WHAT YOU WILL DO >>
Everything in the listing except the pictures should be written out exactly.

STORED DATA >>
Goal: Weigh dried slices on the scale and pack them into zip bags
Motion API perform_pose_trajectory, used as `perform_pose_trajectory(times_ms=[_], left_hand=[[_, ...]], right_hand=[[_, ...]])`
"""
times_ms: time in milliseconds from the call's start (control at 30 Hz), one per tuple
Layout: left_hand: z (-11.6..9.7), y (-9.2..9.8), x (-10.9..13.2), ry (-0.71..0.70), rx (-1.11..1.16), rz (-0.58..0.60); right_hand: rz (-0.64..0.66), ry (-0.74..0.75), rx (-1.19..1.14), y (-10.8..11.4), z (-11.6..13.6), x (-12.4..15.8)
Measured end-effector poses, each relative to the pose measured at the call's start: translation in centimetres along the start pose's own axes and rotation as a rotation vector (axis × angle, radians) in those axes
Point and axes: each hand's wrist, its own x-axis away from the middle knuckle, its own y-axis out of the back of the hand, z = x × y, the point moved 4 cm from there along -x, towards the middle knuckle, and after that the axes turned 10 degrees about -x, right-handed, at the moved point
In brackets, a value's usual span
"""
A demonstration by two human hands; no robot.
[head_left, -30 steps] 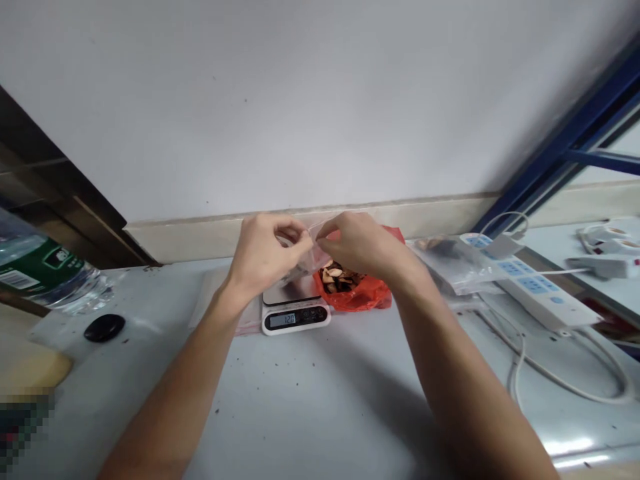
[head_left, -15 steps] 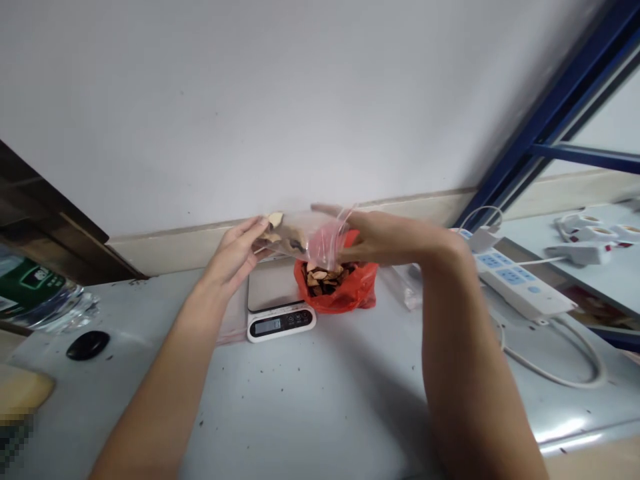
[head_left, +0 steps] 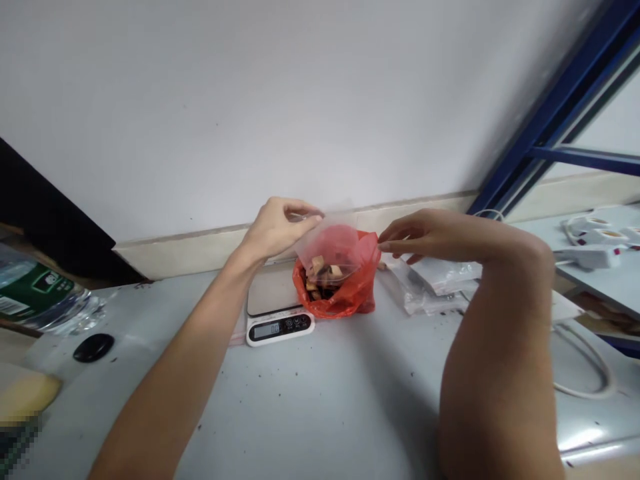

REPLY TO THE EXERCISE >>
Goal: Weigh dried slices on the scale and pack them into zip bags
Motion API perform_pose_trajectory, used as `perform_pose_trajectory(times_ms=[_], left_hand=[[_, ...]], right_hand=[[_, ...]])`
"""
times_ms: time in milliseconds from the call's start (control at 30 Hz), one per tuple
Layout: left_hand: z (-11.6..9.7), y (-9.2..9.8), x (-10.9..13.2), ry (-0.71..0.70), rx (-1.11..1.16), rz (-0.58..0.60); right_hand: rz (-0.64..0.66), ry (-0.74..0.75), rx (-1.19..1.14), y (-10.8..11.4), z (-11.6..13.6), x (-12.4..15.8)
Measured end-effector poses, each relative to the pose measured at the call's start: translation in centimetres along the start pose's own axes and rotation as a rotation vector (axis × angle, radians) in those axes
Point and axes: each hand's wrist, its own x-axis away from the middle knuckle, its own y-axis out of the back of the hand, z = x × y, the point moved 4 cm from there along -x, towards the middle knuckle, and after that the axes turned 10 degrees about -x, right-handed, at the moved point
In brackets, a value's usual span
"""
A demonstration by two human hands; no robot.
[head_left, -30 steps] 
[head_left, -15 steps] 
[head_left, +0 steps] 

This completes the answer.